Une certaine déception se fait dès lors ressentir en France et en Europe face au faible recours voire à l’absence d’utilisation de ces solutions innovantes renvoyant ainsi chacun au même constat : cette bataille contre l’épidémie est malheureusement menée avec des moyens d’une autre ère.

 

Pourquoi n’avons-nous pas recours à une telle technologie en Europe ?

Plusieurs raisons peuvent être invoquées parmi lesquelles le cadre réglementaire européen qui constitue a priori un obstacle.

En effet, le traitement de données nécessaires à la traçabilité numérique est strictement encadré par le Règlement Général de la Protection des Données (le fameux RGPD) adopté le 27 avril 2016 et entré en application le 25 mai 2018.

Il serait malhonnête de ne pas reconnaître que le RGPD constitue dans son ensemble un dispositif très efficace de protection des libertés et droits fondamentaux des personnes. Pour autant, si le RGPD remplit sa mission principale, il souffre d’un manque de flexibilité dans son interprétation et son application, en particulier lorsque nous traversons une crise exceptionnelle qui exige des réponses immédiates et adaptées à la situation.

Nous ne pouvons que regretter qu’aucune autorité de contrôle des données personnelles n’ait émis un avis ouvrant la voie à la traçabilité numérique individuelle dans sa version la plus efficace. Certes le Comité Européen de Protection des Données (CEPD) dans un avis datant du 19 mars 2020 a indiqué que le RGPD n’empêchait pas les Etats membres de prendre des mesures afin de lutter contre l’épidémie de Covid-19 tout en les invitant à collecter les données de géolocalisation sur une base anonyme et de manière agrégée.

 

Comment pouvons-nous agir tout en respectant les principes applicables au sein de l’UE ?

Sur le plan strictement juridique, nous disposons d’arguments solides permettant de lever les obstacles à la mise en œuvre rapide et efficace d’une mesure de traçabilité numérique.

Certes, cette méthode consisterait à collecter des données de santé (individu testé positif au Covid-19) ainsi que des données de géolocalisation (parcours de la personne malade et des personnes au contact de cette dernière ou confinées). Néanmoins, nous pourrions nous fonder sur certaines dispositions du RGPD pour autoriser une telle collecte.

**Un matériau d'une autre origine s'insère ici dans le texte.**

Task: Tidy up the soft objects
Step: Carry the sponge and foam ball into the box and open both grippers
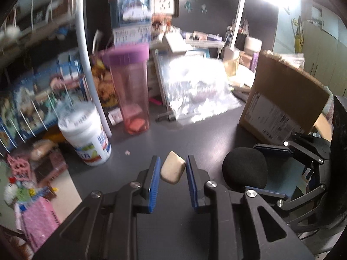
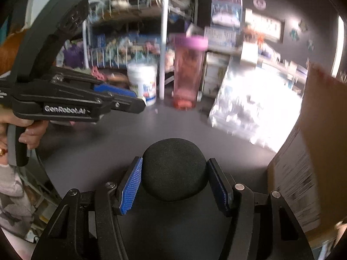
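Left gripper [image 1: 173,169] is clamped narrow on a beige soft block [image 1: 172,170], low centre of the left wrist view, above the dark table [image 1: 195,134]. Right gripper [image 2: 174,173] sits wider, blue pads against both sides of a black foam ball [image 2: 174,169], lower centre of the right wrist view. The ball also shows lower right in the left view, just beside the block but apart from it.

What we see around:
- pink tumbler [image 1: 133,91] with a purple lid, centre-left, upright, something pinkish at its bottom
- white tub [image 1: 85,134] left of it, near the table edge
- white pole [image 1: 86,49] rising between tub and tumbler
- crinkled clear plastic bag [image 1: 199,93] at centre, blown out by glare
- cardboard box [image 1: 284,99] at right, close to the right gripper's side; it fills the right edge of the right view
- cluttered shelves behind, too blurred to read

Table ahead of both grippers is bare up to the tumbler.
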Tool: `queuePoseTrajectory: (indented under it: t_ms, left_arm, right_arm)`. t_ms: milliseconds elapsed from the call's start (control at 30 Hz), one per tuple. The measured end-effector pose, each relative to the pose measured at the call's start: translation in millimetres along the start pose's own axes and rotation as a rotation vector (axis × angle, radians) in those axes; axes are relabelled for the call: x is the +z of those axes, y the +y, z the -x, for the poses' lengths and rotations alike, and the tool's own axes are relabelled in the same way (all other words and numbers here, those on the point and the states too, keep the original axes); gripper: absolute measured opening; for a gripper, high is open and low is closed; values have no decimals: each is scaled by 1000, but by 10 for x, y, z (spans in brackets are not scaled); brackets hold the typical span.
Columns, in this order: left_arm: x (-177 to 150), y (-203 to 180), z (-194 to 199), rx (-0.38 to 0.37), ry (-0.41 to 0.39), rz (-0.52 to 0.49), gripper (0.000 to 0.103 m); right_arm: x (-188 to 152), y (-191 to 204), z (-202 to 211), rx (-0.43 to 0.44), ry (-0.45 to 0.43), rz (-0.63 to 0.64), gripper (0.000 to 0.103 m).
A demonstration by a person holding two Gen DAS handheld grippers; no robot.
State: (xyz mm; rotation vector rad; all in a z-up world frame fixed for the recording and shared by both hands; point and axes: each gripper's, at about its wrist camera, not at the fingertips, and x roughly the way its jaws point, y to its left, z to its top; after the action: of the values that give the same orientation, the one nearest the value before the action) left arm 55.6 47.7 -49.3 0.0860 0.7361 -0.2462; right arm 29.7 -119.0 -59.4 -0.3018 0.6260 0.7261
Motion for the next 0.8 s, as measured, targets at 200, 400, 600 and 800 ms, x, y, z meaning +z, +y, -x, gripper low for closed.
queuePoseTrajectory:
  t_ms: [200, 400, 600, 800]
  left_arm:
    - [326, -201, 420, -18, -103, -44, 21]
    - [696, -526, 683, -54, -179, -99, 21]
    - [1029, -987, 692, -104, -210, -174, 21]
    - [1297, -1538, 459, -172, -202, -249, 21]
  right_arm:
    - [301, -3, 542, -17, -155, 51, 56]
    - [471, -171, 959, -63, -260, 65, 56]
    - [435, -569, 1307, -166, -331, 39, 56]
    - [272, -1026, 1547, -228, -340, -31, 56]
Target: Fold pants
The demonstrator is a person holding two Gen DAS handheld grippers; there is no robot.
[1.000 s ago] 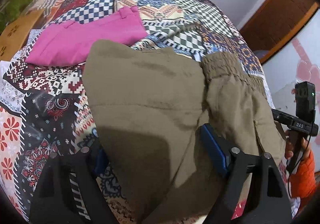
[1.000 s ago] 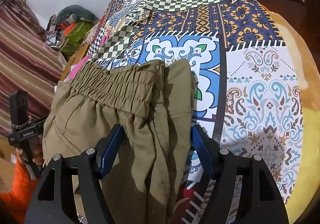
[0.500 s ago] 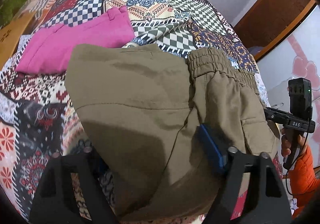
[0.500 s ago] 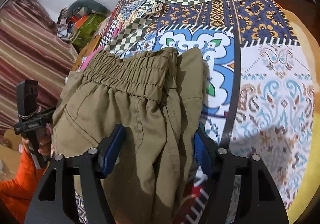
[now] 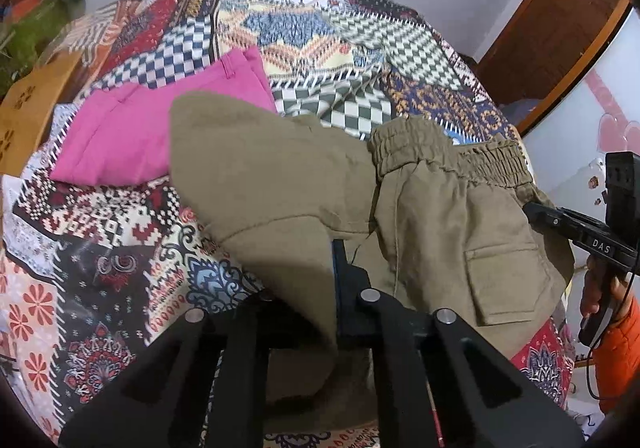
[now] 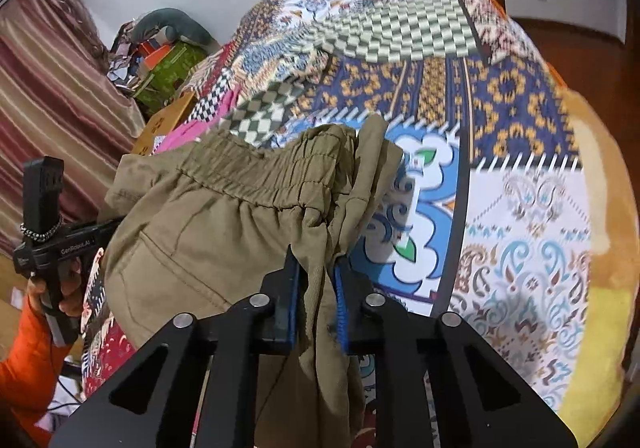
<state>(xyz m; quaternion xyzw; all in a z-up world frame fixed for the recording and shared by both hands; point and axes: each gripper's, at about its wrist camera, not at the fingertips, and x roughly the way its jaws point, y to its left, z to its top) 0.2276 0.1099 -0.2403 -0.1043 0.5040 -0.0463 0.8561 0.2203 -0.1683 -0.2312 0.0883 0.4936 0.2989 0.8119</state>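
Observation:
Olive pants (image 5: pixel 280 183) lie half folded on a patchwork bedspread (image 5: pixel 320 31), with the elastic waistband (image 5: pixel 440 151) at the far right. My left gripper (image 5: pixel 320 280) is shut on a fold of the pants near the middle; cloth drapes over its left finger. In the right wrist view my right gripper (image 6: pixel 316 268) has its jaws closing, and the blue pads pinch a bunched strip of the pants (image 6: pixel 208 232) just below the waistband (image 6: pixel 260 175). Each gripper's handle shows at the edge of the other's view, held by a hand in an orange sleeve (image 6: pixel 24 360).
A folded pink garment (image 5: pixel 152 127) lies left of the pants, partly under them. A cardboard box (image 5: pixel 28 115) stands off the bed's left side. A striped curtain (image 6: pixel 48 95) and a pile of clutter (image 6: pixel 168 47) are beyond it. A wooden door (image 5: pixel 560 27) is at the right.
Both grippers went from wide open around the cloth to pinched together on it. The pants' edge has bunched up and risen slightly off the bedspread.

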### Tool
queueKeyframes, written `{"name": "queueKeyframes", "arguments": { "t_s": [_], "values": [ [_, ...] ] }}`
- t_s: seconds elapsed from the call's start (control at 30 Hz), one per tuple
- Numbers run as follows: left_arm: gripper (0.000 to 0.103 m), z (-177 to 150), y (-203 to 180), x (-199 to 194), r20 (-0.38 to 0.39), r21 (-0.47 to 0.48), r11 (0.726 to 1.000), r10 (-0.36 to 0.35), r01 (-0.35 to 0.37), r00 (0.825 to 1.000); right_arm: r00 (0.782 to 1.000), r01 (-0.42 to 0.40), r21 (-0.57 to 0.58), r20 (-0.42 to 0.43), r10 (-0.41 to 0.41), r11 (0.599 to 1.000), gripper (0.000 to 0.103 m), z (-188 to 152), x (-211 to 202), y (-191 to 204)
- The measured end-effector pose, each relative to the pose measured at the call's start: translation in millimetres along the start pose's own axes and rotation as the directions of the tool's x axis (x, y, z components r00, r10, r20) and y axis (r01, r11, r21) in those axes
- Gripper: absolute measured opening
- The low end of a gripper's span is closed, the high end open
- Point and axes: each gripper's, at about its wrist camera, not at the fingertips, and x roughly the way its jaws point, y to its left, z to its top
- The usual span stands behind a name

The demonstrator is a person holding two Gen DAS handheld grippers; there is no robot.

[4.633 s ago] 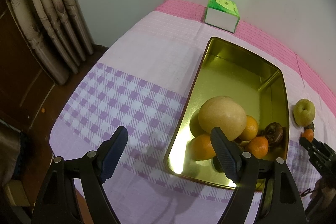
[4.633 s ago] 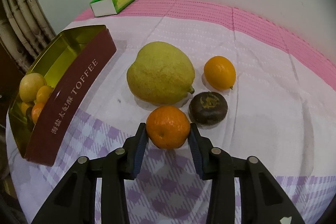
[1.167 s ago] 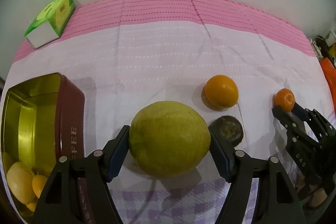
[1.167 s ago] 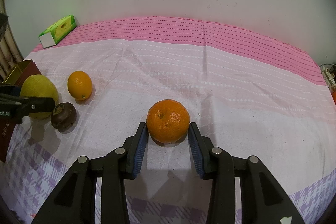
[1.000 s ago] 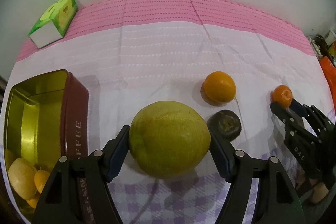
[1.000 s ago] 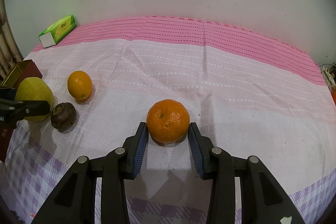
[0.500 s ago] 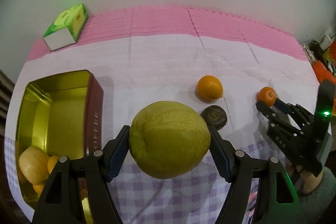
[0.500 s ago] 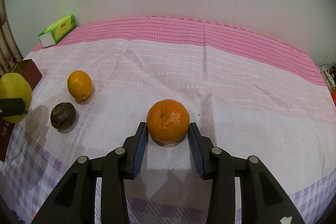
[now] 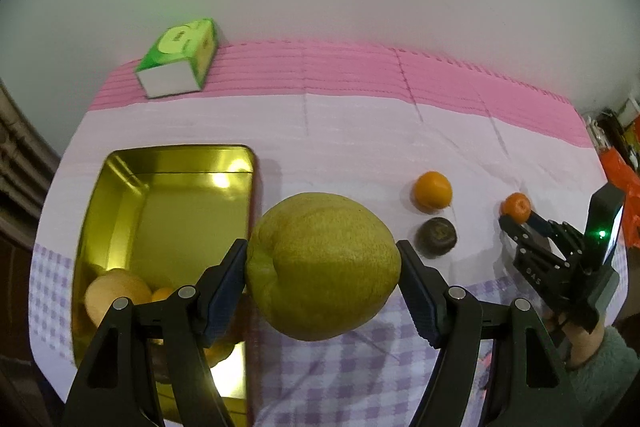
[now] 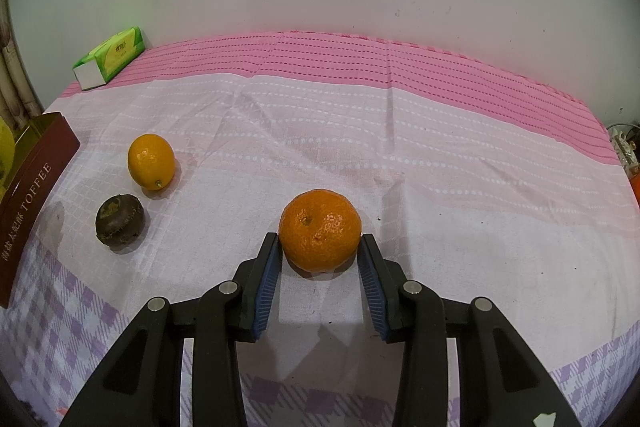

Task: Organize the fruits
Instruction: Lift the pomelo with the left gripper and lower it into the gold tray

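Note:
My left gripper (image 9: 322, 267) is shut on a big yellow-green citrus (image 9: 324, 265) and holds it in the air, just right of the gold toffee tin (image 9: 120, 199). The tin holds a pale round fruit (image 9: 112, 293) and some small oranges. My right gripper (image 10: 318, 257) has its jaws around a mandarin (image 10: 320, 227) that sits on the cloth; the pads look just off its sides. It also shows in the left wrist view (image 9: 516, 207). A smooth orange (image 10: 151, 161) and a dark brown fruit (image 10: 120, 221) lie on the cloth to the left.
A green tissue box (image 10: 110, 63) stands at the back left near the wall. The tin's red side (image 10: 28, 211) reads TOFFEE at the left edge. The cloth-covered table (image 10: 440, 167) stretches right toward clutter at the far right edge.
My left gripper has lifted the big citrus off the cloth and carried it left, toward the tin. The right gripper and the mandarin have stayed in place.

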Motion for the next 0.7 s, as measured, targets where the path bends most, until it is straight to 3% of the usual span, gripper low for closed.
{"name": "queueKeyframes", "arguments": {
  "t_s": [0.23,0.7],
  "values": [
    [0.072,6.7,33.6,-7.8,0.022,-0.051,0.998,0.045,-0.044,0.999,1.000,0.001,0.000,0.000,-0.001,1.000,0.037,0.0,0.1,0.6],
    [0.072,2.6,88.9,10.9,-0.027,-0.114,0.985,0.128,-0.130,0.991,1.000,0.002,0.000,0.001,-0.002,1.000,0.037,0.1,-0.2,0.5]
  ]
}}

Citons par exemple l’article 9.2(i) du règlement permettant la collecte de données de santé lorsqu’elle est « nécessaire pour des motifs d’intérêt public dans le domaine de la santé publique, tels que la protection contre les menaces transfrontalières graves pesant sur la santé ». En ce qui concerne les données de géolocalisation collectées à partir des téléphones portables, nous pourrions avoir recours aux dispositions de la Directive vie privée et communications électroniques du 12 juillet 2002 permettant aux Etats membres d’adopter des mesures législatives autorisant de telles collectes à des fins de sécurité publique comme le reconnait d’ailleurs le CEPD.

En conclusion, la mise en œuvre de la traçabilité parait tout à fait envisageable en Europe si cette mesure est accompagnée d’un certain nombre de précautions parmi lesquelles, la transparence, l’accès limité à de telles données aux seules autorités de santé, une limitation dans le temps (période de déconfinement) et surtout des garanties de sécurité des données les protégeant contre toute accès non autorisé ou perte.

 

Espérons que de tels moyens seront déployés rapidement afin de démontrer que l’Union européenne est capable d’avoir recours à de telles technologies à la hauteur du défi qui lui est lancé par cette épidémie sans pour autant renoncer à ses valeurs et principes fondamentaux.